I'm trying to create a hello world type example that uses spark to save data into elasticsearch (using the es spark package 2.3.1) and then read it back again.
The example works ok on spark 1.5, but when I try to run it against spark 1.6, I hit the error in the subject line.
My code looks like this:
snowch$ cat export_to_elasticsearch.py
from __future__ import print_function
import sys
from operator import add
from pyspark import SparkContext
from pyspark import SparkConf
from pyspark.sql import SQLContext
if __name__ == "__main__":
if len(sys.argv) != 6:
print("Usage: export_to_elasticsearch.py <host> <port> <user> <pass> <path>", file=sys.stderr)
exit(-1)
host = sys.argv[1]
port = sys.argv[2]
user = sys.argv[3]
password = sys.argv[4]
path = sys.argv[5]
conf = SparkConf().setAppName("Elasticsearch example")
# see https://www.elastic.co/guide/en/elasticsearch/hadoop/current/configuration.html
conf.set("es.nodes",host)
conf.set("es.port",str(port))
conf.set("es.net.http.auth.user",user)
conf.set("es.net.http.auth.pass",password)
conf.set("es.net.ssl","true")
conf.set("es.net.ssl.truststore.location","truststore.jks")
conf.set("es.net.ssl.truststore.pass","mypassword")

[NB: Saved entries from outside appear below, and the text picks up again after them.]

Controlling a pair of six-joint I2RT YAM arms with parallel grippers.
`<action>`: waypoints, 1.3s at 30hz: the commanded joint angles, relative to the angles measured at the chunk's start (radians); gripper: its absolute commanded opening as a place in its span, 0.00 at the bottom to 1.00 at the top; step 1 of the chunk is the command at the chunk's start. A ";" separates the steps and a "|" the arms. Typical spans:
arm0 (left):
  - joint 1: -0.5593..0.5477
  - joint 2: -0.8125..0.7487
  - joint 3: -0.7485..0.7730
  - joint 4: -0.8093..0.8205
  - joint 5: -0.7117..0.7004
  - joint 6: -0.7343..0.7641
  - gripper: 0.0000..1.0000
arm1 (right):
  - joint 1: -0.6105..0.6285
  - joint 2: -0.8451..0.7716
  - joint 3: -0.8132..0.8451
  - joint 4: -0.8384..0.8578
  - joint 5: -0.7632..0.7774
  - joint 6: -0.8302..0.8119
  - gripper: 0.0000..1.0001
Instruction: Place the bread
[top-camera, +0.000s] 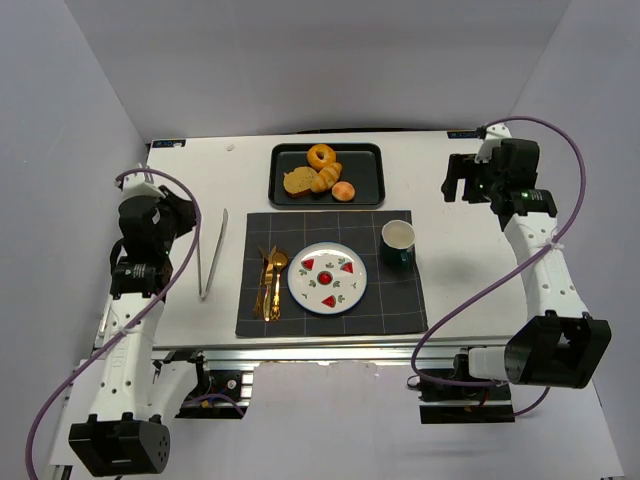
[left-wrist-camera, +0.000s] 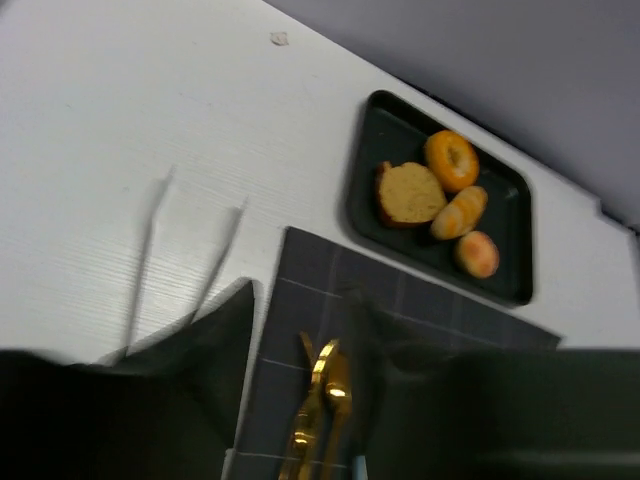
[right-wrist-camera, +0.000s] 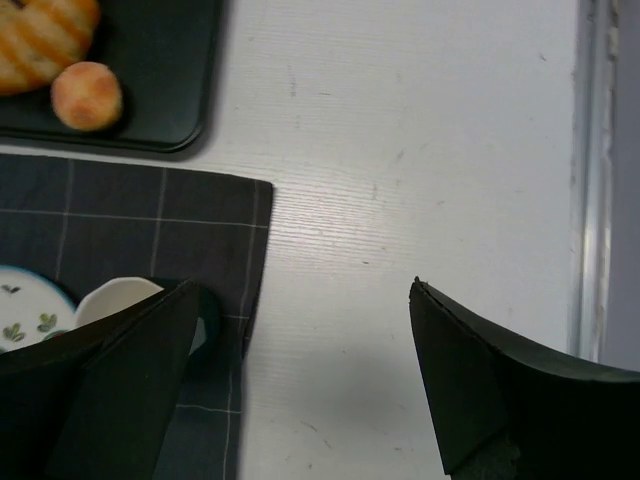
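The bread lies on a black tray at the back: a ring-shaped bagel, a brown slice, a croissant and a small round bun. The left wrist view shows them too: bagel, slice, croissant, bun. A white plate with red strawberry prints sits on a dark checked placemat. My left gripper hovers left of the mat, partly open and empty. My right gripper hangs wide open over bare table, right of the tray.
Metal tongs lie on the table left of the placemat, close under my left gripper. Gold cutlery rests on the mat left of the plate. A dark green cup stands at the plate's upper right. The table's right edge is near.
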 joint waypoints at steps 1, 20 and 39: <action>-0.002 0.006 -0.024 -0.030 0.076 0.019 0.23 | -0.001 0.003 0.055 -0.031 -0.169 -0.037 0.90; -0.002 0.155 -0.041 -0.182 -0.074 0.177 0.82 | 0.218 0.024 -0.036 -0.124 -0.718 -0.560 0.50; -0.023 0.352 -0.114 -0.103 0.018 0.274 0.98 | 0.219 0.110 0.006 -0.104 -0.675 -0.574 0.90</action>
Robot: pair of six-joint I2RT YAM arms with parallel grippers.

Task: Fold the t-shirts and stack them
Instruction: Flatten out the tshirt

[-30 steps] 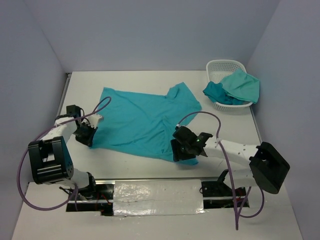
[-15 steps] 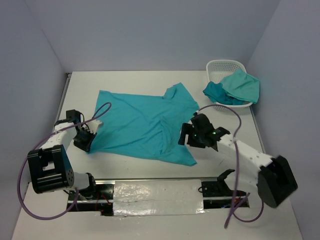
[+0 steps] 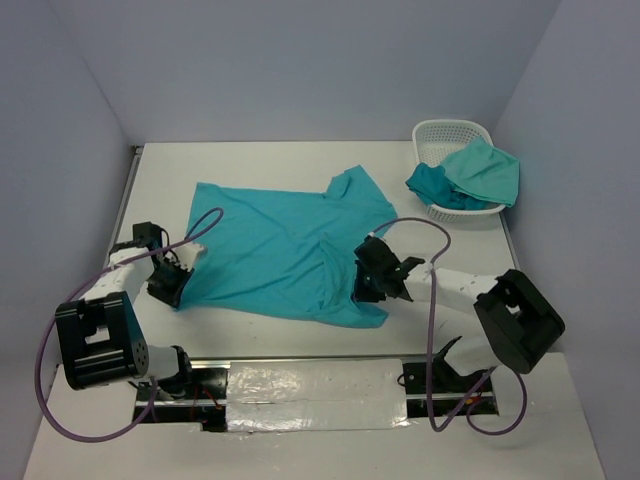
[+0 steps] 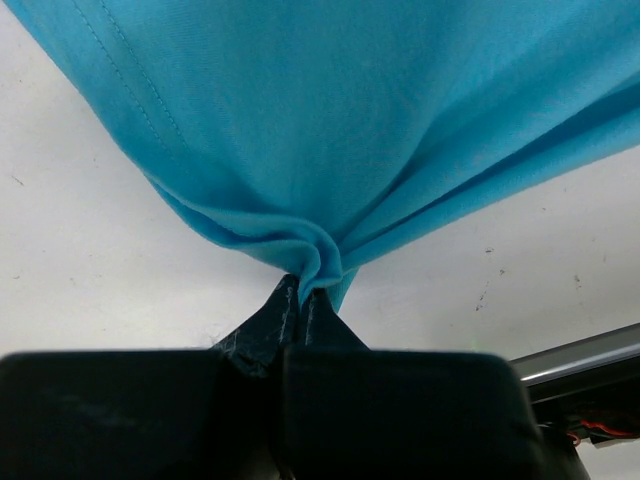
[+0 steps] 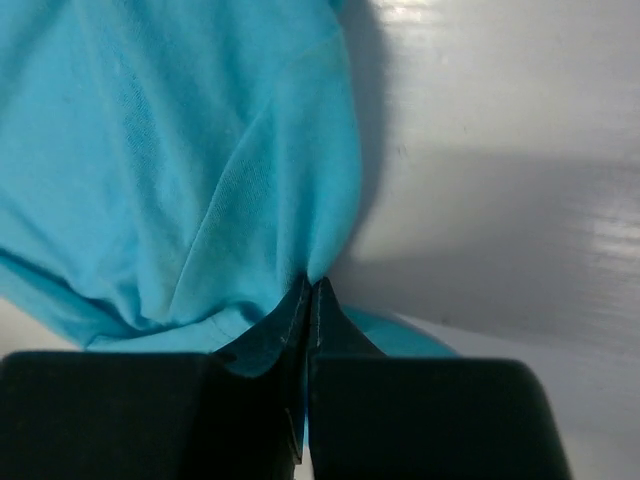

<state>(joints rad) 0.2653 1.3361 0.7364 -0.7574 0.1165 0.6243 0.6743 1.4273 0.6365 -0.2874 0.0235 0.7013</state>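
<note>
A turquoise t-shirt (image 3: 285, 245) lies spread on the white table, collar end toward the right. My left gripper (image 3: 168, 285) is shut on the shirt's near-left corner; in the left wrist view the cloth (image 4: 330, 150) bunches into the closed tips of that gripper (image 4: 303, 292). My right gripper (image 3: 366, 287) is shut on the shirt's near-right edge, and the right wrist view shows the fabric (image 5: 180, 170) pinched at the tips of this gripper (image 5: 310, 287). Two more t-shirts, a darker teal one (image 3: 432, 185) and a greener one (image 3: 487, 168), hang out of the basket.
The white lattice basket (image 3: 447, 135) stands at the back right near the wall. A metal rail and foil tape (image 3: 300, 385) run along the table's near edge between the arm bases. Purple cables (image 3: 425, 230) loop above both arms.
The right gripper opened, swung back in from the right and closed on the shirt's near-right edge. The left gripper pulled its corner slightly left and has kept its hold.
</note>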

conf.set("es.nodes.wan.only","true")
sc = SparkContext(conf=conf)
sqlContext = SQLContext(sc)
# create a test document
d = [{'name': 'Alice', 'age': 1}]
df = sqlContext.createDataFrame(d)
# persist it to elasticsearch
df.write.format("org.elasticsearch.spark.sql").save("spark/{0}".format(path))
sc.stop()
and
snowch$ cat import_from_elasticsearch.py
from __future__ import print_function
import sys
from operator import add
from pyspark import SparkContext
from pyspark import SparkConf
from pyspark.sql import SQLContext
if __name__ == "__main__":
if len(sys.argv) != 6:
print("Usage: export_to_elasticsearch.py <host> <port> <user> <pass> <path>", file=sys.stderr)
exit(-1)
host = sys.argv[1]
port = sys.argv[2]
user = sys.argv[3]
password = sys.argv[4]
path = sys.argv[5]
conf = SparkConf().setAppName("Elasticsearch example")

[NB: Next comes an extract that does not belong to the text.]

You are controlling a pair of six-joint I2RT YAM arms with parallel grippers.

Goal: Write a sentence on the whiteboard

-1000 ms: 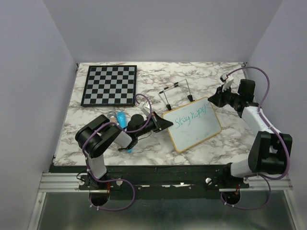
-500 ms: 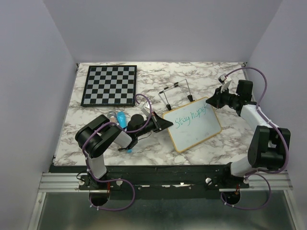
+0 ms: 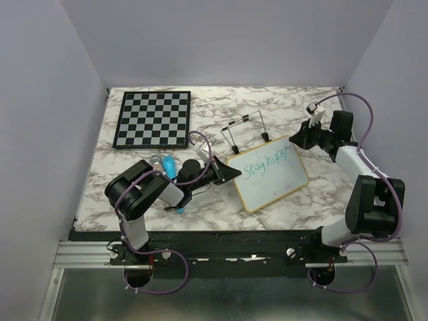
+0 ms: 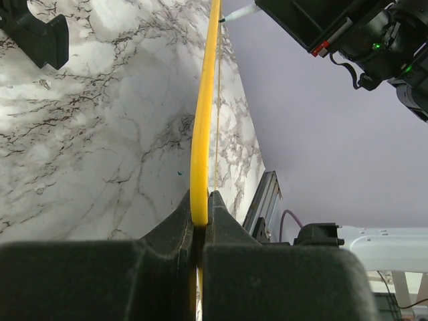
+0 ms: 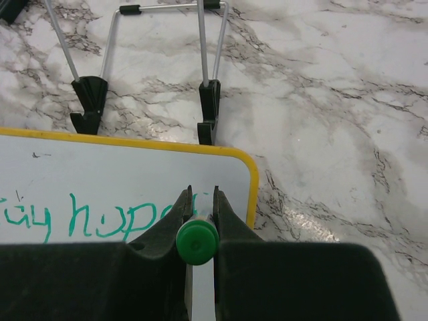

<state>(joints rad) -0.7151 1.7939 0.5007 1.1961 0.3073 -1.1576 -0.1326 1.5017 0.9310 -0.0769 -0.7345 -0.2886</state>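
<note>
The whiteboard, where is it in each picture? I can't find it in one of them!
Top external: the whiteboard sits right of the middle, turned askew.
Left wrist: edge-on, a thin yellow strip rising from the left gripper, which pinches its frame.
Right wrist: lower left, green writing on it, with the marker in the right gripper in front.
Shared landmark: the marble table.

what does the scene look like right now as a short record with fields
left claw: shut on the left edge of the whiteboard
right claw: shut on the green marker, over the board's far right corner
sentence: one green line beginning "Stay"; its end is unclear
chessboard: far left of the table, apart from the board
wire stand: just beyond the board
</note>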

# see https://www.elastic.co/guide/en/elasticsearch/hadoop/current/configuration.html
conf.set("es.nodes",host)
conf.set("es.port",str(port))
conf.set("es.net.http.auth.user",user)
conf.set("es.net.http.auth.pass",password)
conf.set("es.net.ssl","true")
conf.set("es.net.ssl.truststore.location","truststore.jks")
conf.set("es.net.ssl.truststore.pass","mypassword")
conf.set("es.nodes.wan.only","true")
sc = SparkContext(conf=conf)
sqlContext = SQLContext(sc)
# read the data from elasticsearch
esdata = sqlContext.read.format("es").load("spark/{0}".format(path))
print(esdata.rdd.take(10))
sc.stop()